### WHAT TO DO
Down to the final character, output the records below as they stand.

Extracted data entries
---
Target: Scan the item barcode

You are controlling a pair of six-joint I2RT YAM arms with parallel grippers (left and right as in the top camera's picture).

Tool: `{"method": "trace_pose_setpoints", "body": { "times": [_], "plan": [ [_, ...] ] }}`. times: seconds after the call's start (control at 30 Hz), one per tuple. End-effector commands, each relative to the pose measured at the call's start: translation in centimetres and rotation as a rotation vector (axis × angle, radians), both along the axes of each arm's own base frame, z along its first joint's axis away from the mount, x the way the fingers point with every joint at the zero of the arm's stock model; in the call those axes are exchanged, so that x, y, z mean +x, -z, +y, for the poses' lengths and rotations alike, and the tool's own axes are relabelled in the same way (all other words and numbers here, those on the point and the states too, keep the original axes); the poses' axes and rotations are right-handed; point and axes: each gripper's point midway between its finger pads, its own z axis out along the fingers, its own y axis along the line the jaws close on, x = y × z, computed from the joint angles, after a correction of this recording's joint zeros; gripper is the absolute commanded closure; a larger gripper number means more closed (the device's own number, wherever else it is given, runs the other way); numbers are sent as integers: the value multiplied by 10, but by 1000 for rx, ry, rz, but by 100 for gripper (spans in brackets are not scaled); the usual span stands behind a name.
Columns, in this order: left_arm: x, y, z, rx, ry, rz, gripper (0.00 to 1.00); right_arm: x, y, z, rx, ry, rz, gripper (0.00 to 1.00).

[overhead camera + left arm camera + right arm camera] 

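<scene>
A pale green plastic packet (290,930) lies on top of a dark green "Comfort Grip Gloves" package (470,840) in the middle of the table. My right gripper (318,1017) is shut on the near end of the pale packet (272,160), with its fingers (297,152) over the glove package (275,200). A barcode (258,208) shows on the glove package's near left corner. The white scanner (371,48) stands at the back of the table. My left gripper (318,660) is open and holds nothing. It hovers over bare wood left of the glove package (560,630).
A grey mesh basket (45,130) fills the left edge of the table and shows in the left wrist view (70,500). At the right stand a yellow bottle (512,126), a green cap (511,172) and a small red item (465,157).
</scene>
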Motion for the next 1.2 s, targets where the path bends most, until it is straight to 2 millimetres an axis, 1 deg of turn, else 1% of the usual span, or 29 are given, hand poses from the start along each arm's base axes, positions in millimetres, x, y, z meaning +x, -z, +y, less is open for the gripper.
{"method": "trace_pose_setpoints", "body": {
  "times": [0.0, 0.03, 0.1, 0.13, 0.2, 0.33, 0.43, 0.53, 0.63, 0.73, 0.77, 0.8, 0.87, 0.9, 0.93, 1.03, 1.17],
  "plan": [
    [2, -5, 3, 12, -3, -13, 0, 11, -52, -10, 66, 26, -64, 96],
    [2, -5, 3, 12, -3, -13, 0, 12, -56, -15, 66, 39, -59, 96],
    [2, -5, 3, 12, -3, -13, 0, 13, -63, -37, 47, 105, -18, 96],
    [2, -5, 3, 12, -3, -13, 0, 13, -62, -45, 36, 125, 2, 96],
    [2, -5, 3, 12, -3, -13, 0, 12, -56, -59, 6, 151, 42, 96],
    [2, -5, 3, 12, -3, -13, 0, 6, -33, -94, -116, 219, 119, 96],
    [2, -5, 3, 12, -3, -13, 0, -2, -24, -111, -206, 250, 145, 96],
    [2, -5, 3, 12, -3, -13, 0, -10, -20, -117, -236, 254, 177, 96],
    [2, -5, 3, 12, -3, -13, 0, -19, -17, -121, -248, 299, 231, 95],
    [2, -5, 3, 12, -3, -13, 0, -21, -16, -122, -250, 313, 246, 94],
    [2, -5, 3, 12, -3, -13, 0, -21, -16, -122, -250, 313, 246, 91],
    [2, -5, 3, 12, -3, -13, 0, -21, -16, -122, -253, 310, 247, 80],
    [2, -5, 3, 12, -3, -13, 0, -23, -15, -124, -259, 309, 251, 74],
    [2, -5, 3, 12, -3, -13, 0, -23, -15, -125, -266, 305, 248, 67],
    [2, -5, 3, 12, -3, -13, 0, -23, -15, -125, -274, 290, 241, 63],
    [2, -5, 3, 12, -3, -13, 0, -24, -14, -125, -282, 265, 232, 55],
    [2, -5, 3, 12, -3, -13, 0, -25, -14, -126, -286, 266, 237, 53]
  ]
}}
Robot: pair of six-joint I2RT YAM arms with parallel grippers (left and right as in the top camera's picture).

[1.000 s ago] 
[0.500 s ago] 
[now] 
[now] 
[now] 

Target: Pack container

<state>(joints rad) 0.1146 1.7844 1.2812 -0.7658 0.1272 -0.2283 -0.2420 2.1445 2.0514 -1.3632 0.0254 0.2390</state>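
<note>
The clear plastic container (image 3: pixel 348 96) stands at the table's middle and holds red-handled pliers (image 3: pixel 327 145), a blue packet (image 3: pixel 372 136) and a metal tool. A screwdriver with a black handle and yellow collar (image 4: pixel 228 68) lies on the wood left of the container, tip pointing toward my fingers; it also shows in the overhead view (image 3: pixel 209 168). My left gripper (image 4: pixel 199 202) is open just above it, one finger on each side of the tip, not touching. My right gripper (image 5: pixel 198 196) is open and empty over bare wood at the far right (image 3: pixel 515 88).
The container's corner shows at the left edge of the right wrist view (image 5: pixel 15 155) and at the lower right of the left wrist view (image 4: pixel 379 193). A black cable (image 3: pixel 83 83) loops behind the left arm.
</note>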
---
### RESPONSE BOX
Target: Scan the item barcode

You are controlling a pair of six-joint I2RT YAM arms with parallel grippers (left and right as in the top camera's picture).

Tool: `{"method": "trace_pose_setpoints", "body": { "times": [_], "plan": [ [_, ...] ] }}`. times: seconds after the call's start (control at 30 Hz), one per tuple. End-effector commands, each relative to the pose measured at the call's start: translation in centimetres and rotation as a rotation vector (axis × angle, radians), both along the axes of each arm's own base frame, z along its first joint's axis away from the mount, x the way the fingers point with every joint at the zero of the arm's stock model; in the call those axes are exchanged, so that x, y, z mean +x, -z, +y, for the poses' lengths and rotations alike, and the tool's own axes are relabelled in the same way (all other words and numbers here, those on the point and the states too, keep the original axes); the poses' axes and rotations are right-handed; point and axes: each gripper's point midway between its finger pads, its own z axis out along the fingers, its own y axis along the line the jaws close on, x = y × z, computed from the joint angles, after a correction of this recording's joint zeros; gripper is the absolute commanded closure; a larger gripper number means more closed (the device's own number, wherever else it is given, runs the other way); numbers are sent as integers: the value multiplied by 10, but by 1000 for rx, ry, rz, but by 100 for gripper (spans in brackets are not scaled); the usual span stands behind a name.
Columns, in this order: left_arm: x, y, z, rx, ry, rz, gripper (0.00 to 1.00); right_arm: x, y, z, rx, ry, rz, gripper (0.00 to 1.00).

[overhead camera + left arm camera + right arm camera] 

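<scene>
A pale green plastic packet (290,930) lies on top of a dark green "Comfort Grip Gloves" package (470,840) in the middle of the table. My right gripper (318,1017) is shut on the near end of the pale packet (272,160), with its fingers (297,152) over the glove package (275,200). A barcode (258,208) shows on the glove package's near left corner. The white scanner (371,48) stands at the back of the table. My left gripper (318,660) is open and holds nothing. It hovers over bare wood left of the glove package (560,630).
A grey mesh basket (45,130) fills the left edge of the table and shows in the left wrist view (70,500). At the right stand a yellow bottle (512,126), a green cap (511,172) and a small red item (465,157).
</scene>
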Motion for the next 1.2 s, targets where the path bends most, until it is straight to 2 millimetres an axis, 1 deg of turn, else 1% of the usual span, or 29 are given, hand poses from the start along each arm's base axes, positions in millimetres, x, y, z meaning +x, -z, +y, less is open for the gripper.
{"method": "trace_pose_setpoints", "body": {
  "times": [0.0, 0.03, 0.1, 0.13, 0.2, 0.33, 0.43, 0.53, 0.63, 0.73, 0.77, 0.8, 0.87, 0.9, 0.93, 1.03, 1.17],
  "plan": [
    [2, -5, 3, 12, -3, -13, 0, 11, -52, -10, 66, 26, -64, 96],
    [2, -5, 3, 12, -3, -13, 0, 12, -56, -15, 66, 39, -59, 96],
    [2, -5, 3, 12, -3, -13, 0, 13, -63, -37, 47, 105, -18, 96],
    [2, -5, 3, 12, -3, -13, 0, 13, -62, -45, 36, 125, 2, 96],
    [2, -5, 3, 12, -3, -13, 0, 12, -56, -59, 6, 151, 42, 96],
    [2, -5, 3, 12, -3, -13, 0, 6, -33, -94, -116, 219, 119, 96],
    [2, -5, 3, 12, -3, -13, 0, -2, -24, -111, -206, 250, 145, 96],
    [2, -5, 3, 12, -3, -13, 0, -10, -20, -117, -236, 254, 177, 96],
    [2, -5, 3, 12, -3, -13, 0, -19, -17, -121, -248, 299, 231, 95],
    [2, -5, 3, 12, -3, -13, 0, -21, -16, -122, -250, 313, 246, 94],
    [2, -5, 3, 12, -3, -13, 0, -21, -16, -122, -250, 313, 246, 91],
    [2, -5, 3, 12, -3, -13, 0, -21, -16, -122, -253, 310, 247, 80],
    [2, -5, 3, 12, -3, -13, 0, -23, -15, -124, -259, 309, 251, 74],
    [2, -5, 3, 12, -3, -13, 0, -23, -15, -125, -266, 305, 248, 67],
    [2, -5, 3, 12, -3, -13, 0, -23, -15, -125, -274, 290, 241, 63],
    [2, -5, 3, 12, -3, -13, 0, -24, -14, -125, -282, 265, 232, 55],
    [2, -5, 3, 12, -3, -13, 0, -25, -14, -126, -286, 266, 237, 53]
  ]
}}
Robot: pair of six-joint I2RT YAM arms with parallel grippers (left and right as in the top camera's picture).

[1.000 s ago] 
[0.500 s ago] 
[now] 
[now] 
[now] 

Target: Pack container

<state>(joints rad) 0.1146 1.7844 1.2812 -0.7658 0.1272 -0.2283 -0.2420 2.1445 2.0514 -1.3632 0.0254 0.2390</state>
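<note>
The clear plastic container (image 3: pixel 348 96) stands at the table's middle and holds red-handled pliers (image 3: pixel 327 145), a blue packet (image 3: pixel 372 136) and a metal tool. A screwdriver with a black handle and yellow collar (image 4: pixel 228 68) lies on the wood left of the container, tip pointing toward my fingers; it also shows in the overhead view (image 3: pixel 209 168). My left gripper (image 4: pixel 199 202) is open just above it, one finger on each side of the tip, not touching. My right gripper (image 5: pixel 198 196) is open and empty over bare wood at the far right (image 3: pixel 515 88).
The container's corner shows at the left edge of the right wrist view (image 5: pixel 15 155) and at the lower right of the left wrist view (image 4: pixel 379 193). A black cable (image 3: pixel 83 83) loops behind the left arm.
</note>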

Nothing more is required for this answer.